And it's email scanner catches maybe 1 infected email per month. I'd guess I get 40 emails per day and 35 are junk on average.

My guess is either your PC is already infected and that is why you keep getting infected email alerts from PC Cillin or PC Cillin itself is malfunctioning.

The reason I say this is, frankly, I seem to get tons of infected emails whenever there is a huge outbreak going on. I can tell from the number of infected emails when things are active. (My email address is "out there" and any time there's an outbreak of email viruses I get tons of infecteds). There was quite a bit of activity three months ago, but it's been pretty quiet of late. Only an occasional stray sober comes my way of late.

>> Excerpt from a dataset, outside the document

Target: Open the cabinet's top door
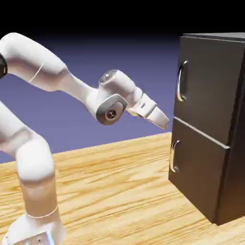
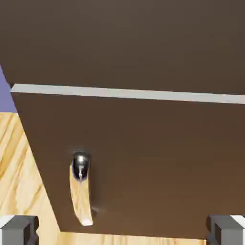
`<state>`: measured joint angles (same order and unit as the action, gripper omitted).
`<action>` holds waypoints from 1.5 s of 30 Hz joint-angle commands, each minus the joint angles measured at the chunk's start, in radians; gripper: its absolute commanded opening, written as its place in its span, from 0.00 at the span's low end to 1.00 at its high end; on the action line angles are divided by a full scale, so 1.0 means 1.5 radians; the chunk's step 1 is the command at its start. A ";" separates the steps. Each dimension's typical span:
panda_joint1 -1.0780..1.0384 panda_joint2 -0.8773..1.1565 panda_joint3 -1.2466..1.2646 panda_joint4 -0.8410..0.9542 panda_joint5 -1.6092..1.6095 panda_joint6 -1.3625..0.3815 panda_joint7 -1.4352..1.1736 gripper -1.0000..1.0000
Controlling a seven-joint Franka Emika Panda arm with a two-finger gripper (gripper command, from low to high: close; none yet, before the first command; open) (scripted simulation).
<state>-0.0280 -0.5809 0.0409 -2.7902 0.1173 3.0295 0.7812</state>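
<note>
The dark cabinet (image 1: 225, 158) stands at the right of the exterior view. Its top door (image 1: 203, 91) is flush and carries a curved silver handle (image 1: 180, 80) on its left edge. My gripper (image 1: 161, 119) hangs in the air left of the cabinet, about level with the seam between the doors, below the top handle and apart from it. In the hand view the top door (image 2: 124, 43) fills the upper part, without its handle showing. The gripper (image 2: 122, 233) is open, its fingertips (image 2: 19, 229) wide apart with nothing between them.
The shorter lower door (image 1: 196, 167) has its own silver handle (image 1: 173, 156), which shows in the hand view as the lower handle (image 2: 80, 191) under a pale seam (image 2: 129, 93). The wooden table (image 1: 119, 191) spreads under arm and cabinet.
</note>
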 commanded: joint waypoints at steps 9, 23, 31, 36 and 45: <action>-0.089 -0.024 0.091 0.044 0.261 -0.017 0.089 0.50; -0.227 -0.062 0.233 0.113 0.667 -0.042 0.229 0.50; -0.307 -0.084 0.314 0.152 0.899 -0.057 0.308 0.50; -0.356 -0.097 0.364 0.176 1.044 -0.066 0.358 0.50; -0.445 -0.121 0.455 0.220 1.305 -0.083 0.447 0.50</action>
<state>-0.6954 -0.7630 0.7236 -2.4600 2.0747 2.9049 1.4522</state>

It could also be that one person's computer is infected, and spoofing your email address as the return. Then, you would receive any returned infected emails that computer is sending out (how most of my infecteds get back to me).

If that's the case, you'll have a hard time tracking down the "real" infected computer. Just delete the emails. It won't stop PC Cillin's alerts tho.

Can you turn off PC Cillin's email scanner? AVG has that option. If you do that, you better be extra careful opening emails since so many infecteds seem to be coming your way. The best way to avoid getting an email infection is to never open any attachments. If it's a business account that may not be practical. Clients probably send you attachments. You can download the attachments to your desktop then scan for viruses using PC Cillin before opening (right click on the file after downloading to desktop and there will be an option to scan the file for viruses(.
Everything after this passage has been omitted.